Earlier, in January the UN Human Rights Chief, Michelle Bachele in her report “Promotion reconciliation, accountability and human rights in Sri Lanka” also recommended the Human Rights Council and its member States to collect evidence and to support relevant judicial proceedings in Member States. The report also recommendedto “explore possible targeted sanctions such as asset freezes and travel bans against credibly alleged perpetrators of grave human rights violations and abuses.”
Even if one accepts the process of collecting evidence and preserving them for future judicial proceedings in Member States in the hope that those who are prosecuted would be given the opportunity to defend themselves, it is not clear as to why one should accept the targeted sanctions without judicial proceedings but just for being “credibly alleged”.

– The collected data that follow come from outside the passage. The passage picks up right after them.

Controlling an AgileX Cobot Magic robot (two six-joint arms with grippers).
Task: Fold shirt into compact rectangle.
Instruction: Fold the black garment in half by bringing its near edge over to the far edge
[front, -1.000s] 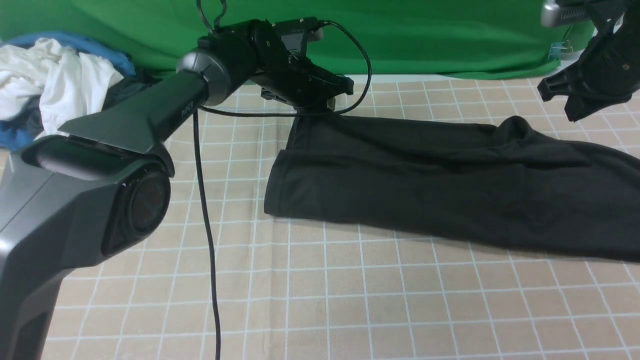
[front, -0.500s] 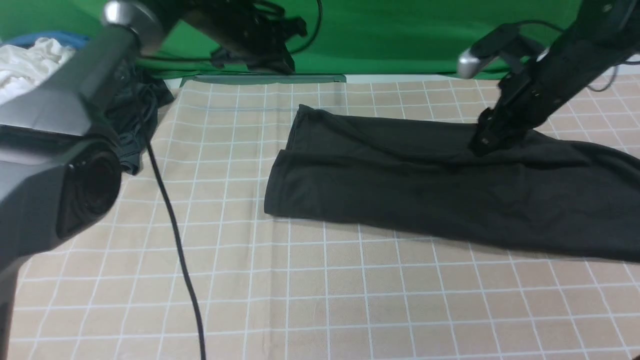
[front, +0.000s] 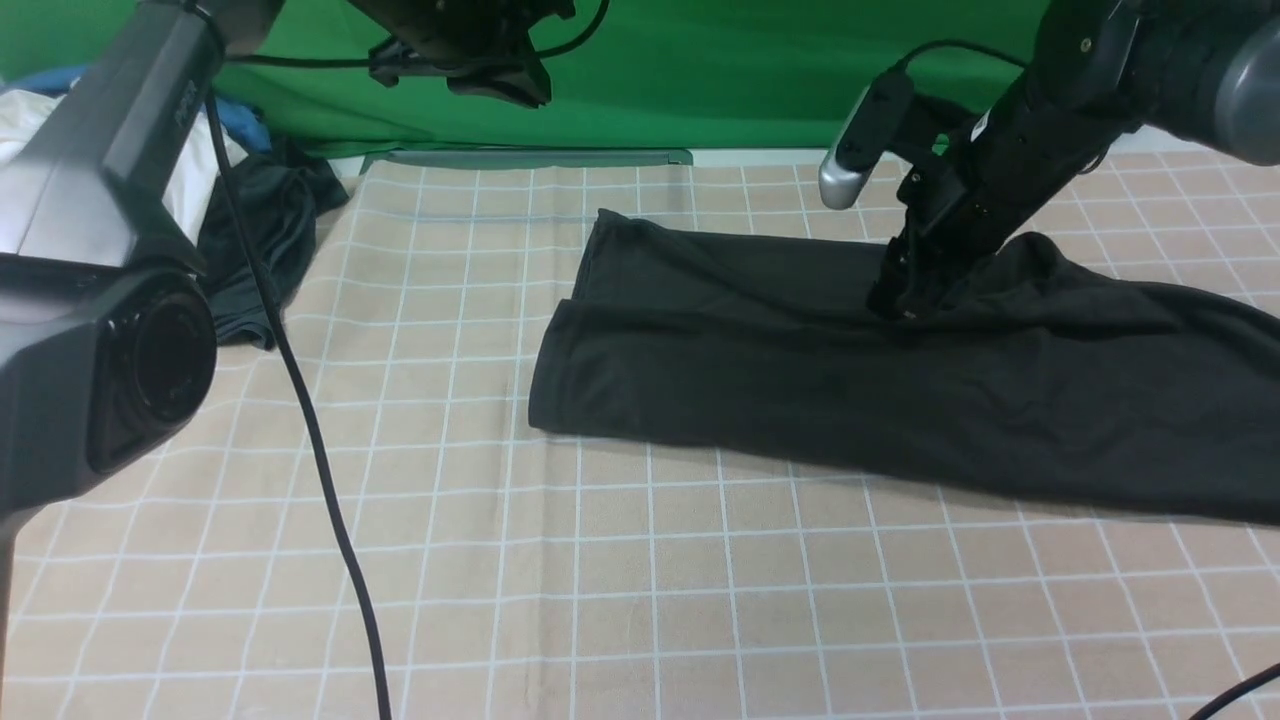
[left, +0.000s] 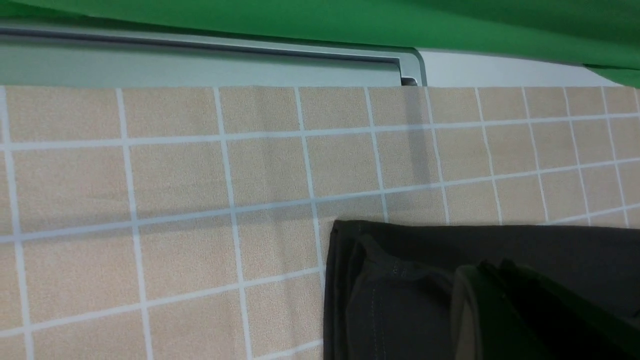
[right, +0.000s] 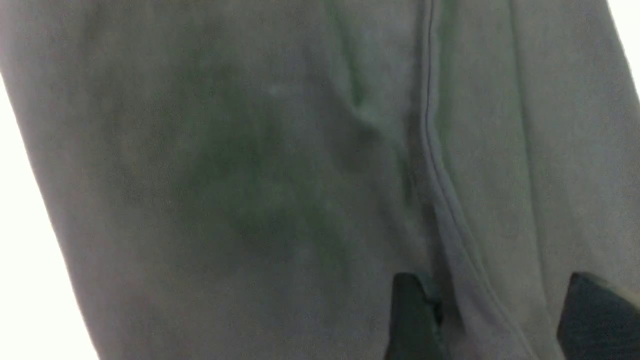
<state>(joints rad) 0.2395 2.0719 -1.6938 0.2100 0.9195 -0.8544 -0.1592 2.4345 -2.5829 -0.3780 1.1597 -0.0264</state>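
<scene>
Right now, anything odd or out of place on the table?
Nothing damaged. The shirt lies as a long band, askew to the tablecloth grid, with a raised wrinkle beside the right gripper. A loose cable hangs across the left side.

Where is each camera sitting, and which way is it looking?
Front view: sits on the robot's side between its arms, faces forward over the checked cloth at the black shirt; left arm looms near, right arm reaches in.
Left wrist view: rides the raised left arm, faces down at the shirt's corner, cloth and green backdrop; the shut left gripper shows.
Right wrist view: rides the right arm, close above the shirt; the open right gripper straddles a fabric ridge.
Shared: all three see the shirt.
</scene>
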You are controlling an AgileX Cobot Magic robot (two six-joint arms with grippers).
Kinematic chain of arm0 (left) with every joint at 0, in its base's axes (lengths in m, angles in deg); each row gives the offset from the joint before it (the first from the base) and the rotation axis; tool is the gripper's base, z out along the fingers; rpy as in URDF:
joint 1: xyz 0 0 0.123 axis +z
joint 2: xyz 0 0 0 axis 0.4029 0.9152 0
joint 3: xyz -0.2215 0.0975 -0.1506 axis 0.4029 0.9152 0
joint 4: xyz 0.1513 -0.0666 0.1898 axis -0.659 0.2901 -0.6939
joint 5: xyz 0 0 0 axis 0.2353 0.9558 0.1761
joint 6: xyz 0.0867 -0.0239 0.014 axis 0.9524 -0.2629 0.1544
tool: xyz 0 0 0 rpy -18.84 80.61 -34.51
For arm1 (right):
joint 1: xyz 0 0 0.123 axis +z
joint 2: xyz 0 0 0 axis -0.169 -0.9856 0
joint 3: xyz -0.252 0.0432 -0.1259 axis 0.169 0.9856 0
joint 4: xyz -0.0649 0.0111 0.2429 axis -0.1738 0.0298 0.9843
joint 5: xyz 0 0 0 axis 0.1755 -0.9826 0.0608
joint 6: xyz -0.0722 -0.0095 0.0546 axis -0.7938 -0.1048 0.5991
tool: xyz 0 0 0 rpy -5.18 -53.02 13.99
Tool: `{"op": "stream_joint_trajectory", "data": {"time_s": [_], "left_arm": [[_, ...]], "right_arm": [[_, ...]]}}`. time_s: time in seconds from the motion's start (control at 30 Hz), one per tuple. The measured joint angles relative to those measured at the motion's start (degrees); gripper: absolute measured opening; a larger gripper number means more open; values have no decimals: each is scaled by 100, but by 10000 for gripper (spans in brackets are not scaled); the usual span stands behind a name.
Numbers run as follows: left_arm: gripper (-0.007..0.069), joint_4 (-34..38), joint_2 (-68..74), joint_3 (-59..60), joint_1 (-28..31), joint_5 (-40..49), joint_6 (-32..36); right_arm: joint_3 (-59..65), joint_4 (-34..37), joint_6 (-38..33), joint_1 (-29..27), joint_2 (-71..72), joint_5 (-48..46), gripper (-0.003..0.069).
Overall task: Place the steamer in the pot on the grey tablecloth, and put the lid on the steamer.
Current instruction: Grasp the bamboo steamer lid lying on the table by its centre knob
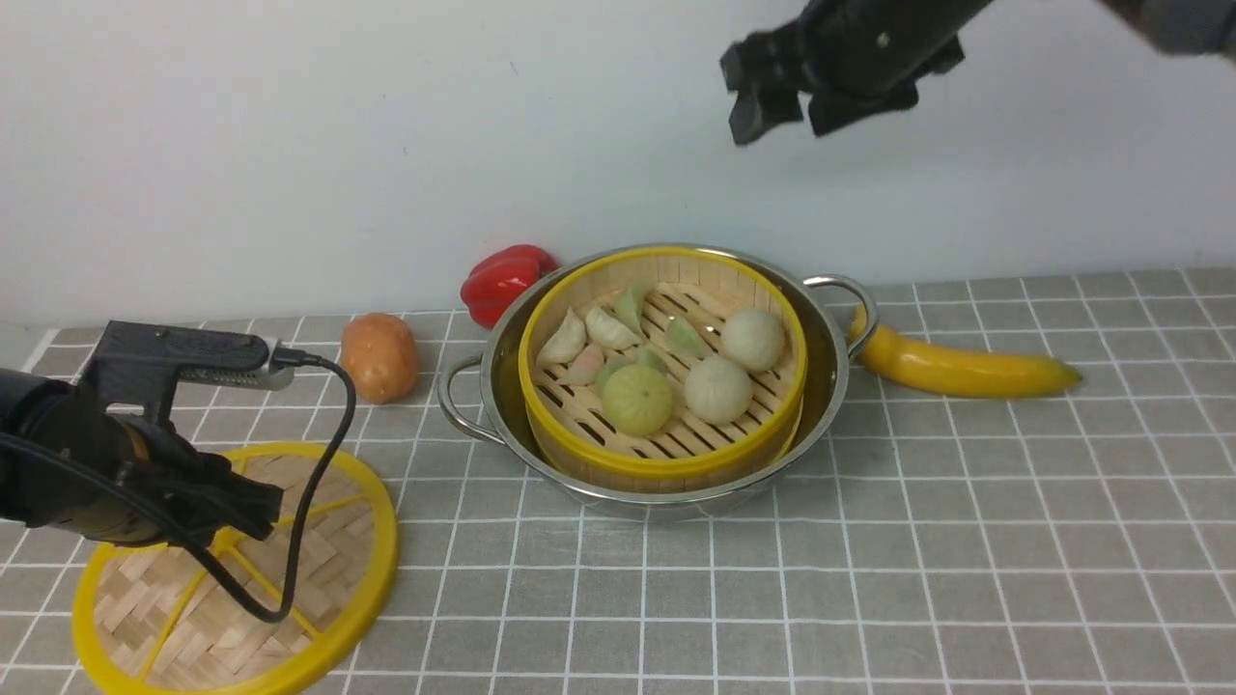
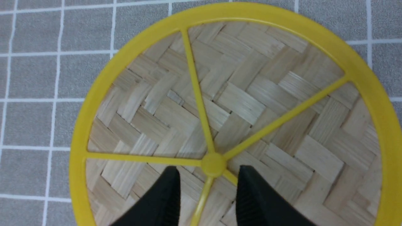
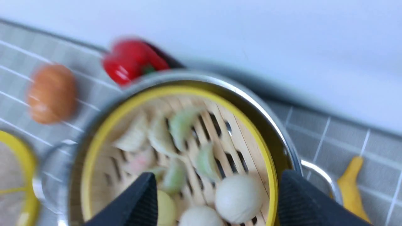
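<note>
The steamer (image 1: 666,461) in the pot (image 1: 832,372), the lid (image 1: 333,545) apart.
Front view: both are being seen at centre on the grey tablecloth (image 1: 966,541), the lid at lower left beneath the left gripper (image 1: 263,510). Left wrist view: 2 fingers (image 2: 166,196) are being held apart astride the lid's hub (image 2: 213,164), empty. Right wrist view: the right gripper (image 3: 218,179) is being spread wide, empty.

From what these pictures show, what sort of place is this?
Probably a staged tabletop for robot practice, not a real kitchen: a grey cloth with a white grid before a bare white wall, a shiny steel pot holding a round bamboo steamer, and a yellow banana.
</note>
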Motion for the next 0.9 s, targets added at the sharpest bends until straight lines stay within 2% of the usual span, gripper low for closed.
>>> {"op": "stream_joint_trajectory", "data": {"time_s": [0.3, 0.67, 0.87, 0.9], "left_arm": [[243, -27, 481, -24, 0, -304, -29], [243, -38, 827, -101, 0, -519, -42], [162, -38, 860, -113, 0, -557, -223], [118, -43, 860, -113, 0, -557, -252]], "right_arm": [[-5, 205, -326, 0, 1633, 0, 438], [-12, 207, -509, 0, 3046, 0, 433], [133, 44, -514, 0, 3513, 6, 433], [344, -34, -514, 0, 3657, 17, 433]]}}
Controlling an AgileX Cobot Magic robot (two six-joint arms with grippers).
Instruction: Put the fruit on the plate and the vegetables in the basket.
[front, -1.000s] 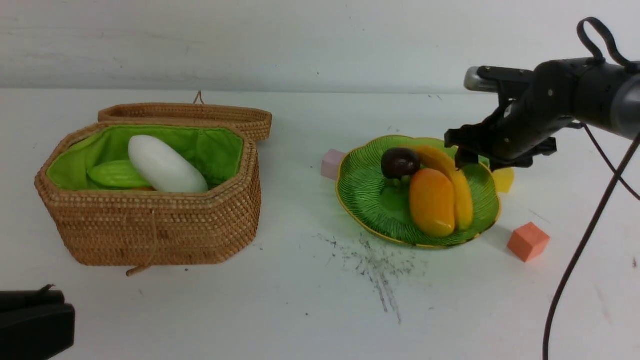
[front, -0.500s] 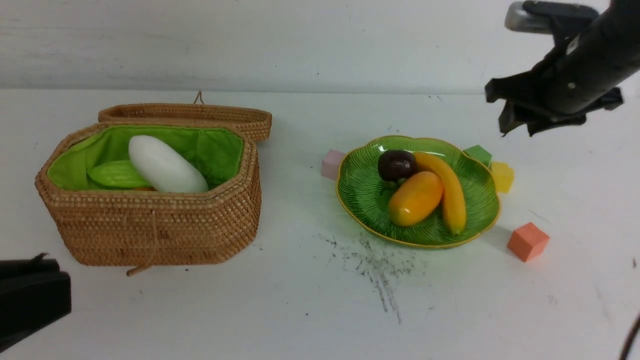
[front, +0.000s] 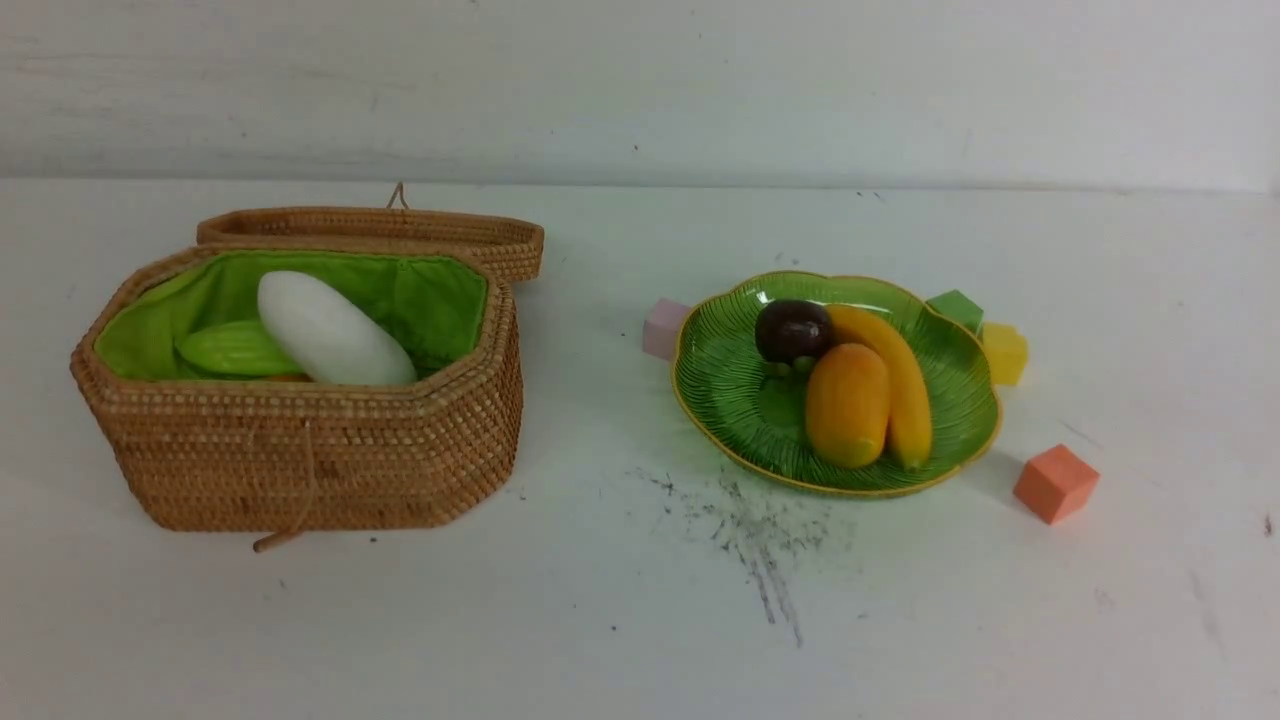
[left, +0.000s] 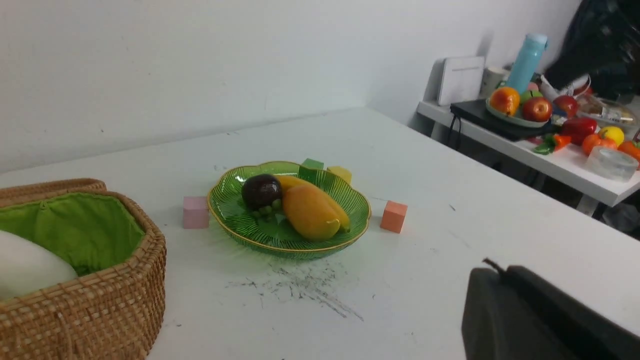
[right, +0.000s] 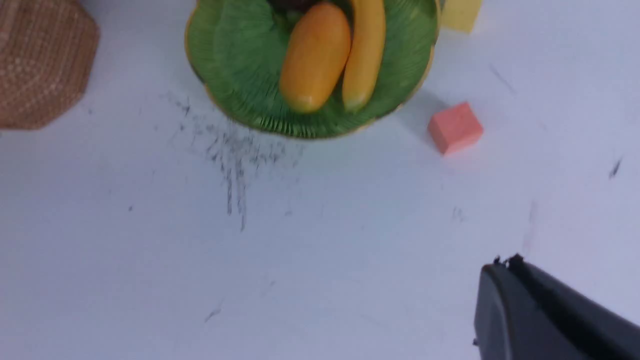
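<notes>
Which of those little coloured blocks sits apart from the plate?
The orange block. It stands alone on the table, while the pink, green and yellow blocks all sit right by the plate's rim.

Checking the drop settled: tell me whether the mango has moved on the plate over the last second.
Yes. The mango swung tilted, then back upright beside the banana, ending slightly farther from the plate front rim.

A pink cube (front: 665, 328), a green cube (front: 956, 309), a yellow cube (front: 1004, 353) and an orange cube (front: 1055, 483) stand on the white table (front: 620, 620). With the table's middle as the clock's hub, the pink cube is just past 12 o'clock, the green and yellow touch at 2 o'clock, and the orange sits apart at 3 o'clock. Grey scuff marks (front: 750, 530) streak the tabletop at 5 o'clock. A side table (left: 550, 160) carries a blue bottle (left: 525, 62) and assorted produce.
</notes>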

The Human Rights Council which has no legally binding power over states and any tangible action, including targeted sanctions, asset freezes and travel bans against perpetrators of human rights abuses in Sri Lanka will depend on individual countries. That is why the UN Human rights Chief and the council requests the member countries to take action against the perpetrators of human rights violations in their own countries.
However, according to analysts, the real test of the effectiveness of the resolution will rely largely on the commitment of UN member states to pursue justice against alleged Sri Lankan perpetrators. Amnesty International also said following the passage of the resolution “While the resolution was an important first step, the real impact will rely on UN member states using it as a basis for concrete action.
Will individual States take legal action in their countries against those who are accused of human rights violations or war crimes in Sri Lanka? And who is going to lodge complaints? Who would possibly be accused? Will the Sri Lanka government take the opportunity to take the LTTE leaders in other countries to task?
There are lobbyists among the Tamil diaspora and human rights activists around the world who can lodge complaints. It must be recalled that that they had created problems for high ranking Sri Lankan military officials when they were appointed as ambassadors to other countries and even high offices in Sri Lanka itself. Also there are people who can considerably influence the UN mechanism.
In a recent interview Navi Pillai, in an undiplomatic manner said “Gota’s war” against terrorism must not be allowed to become a war against the rule of law and International standards of conduct towards defeated people.” And she also said “There is a role for the US to continue to press for justice and accountability even though President Trump withdrew from the council. The Biden-Harris administration should seize the opportunity to reinforce its support for justice and accountability and make known to the world its return to values-based leadership.”
The situation demands professional and high standard diplomacy on the part of Sri Lankan government when dealing with the international community, especially the major world powers and also with human rights issues. An antagonistic approach or reprisal complaints towards them would not help, as not only the merits of the allegations but also the approach towards the major powers would matter. And it also demands a political strategy on the part of the government to win over the minority communities in the country.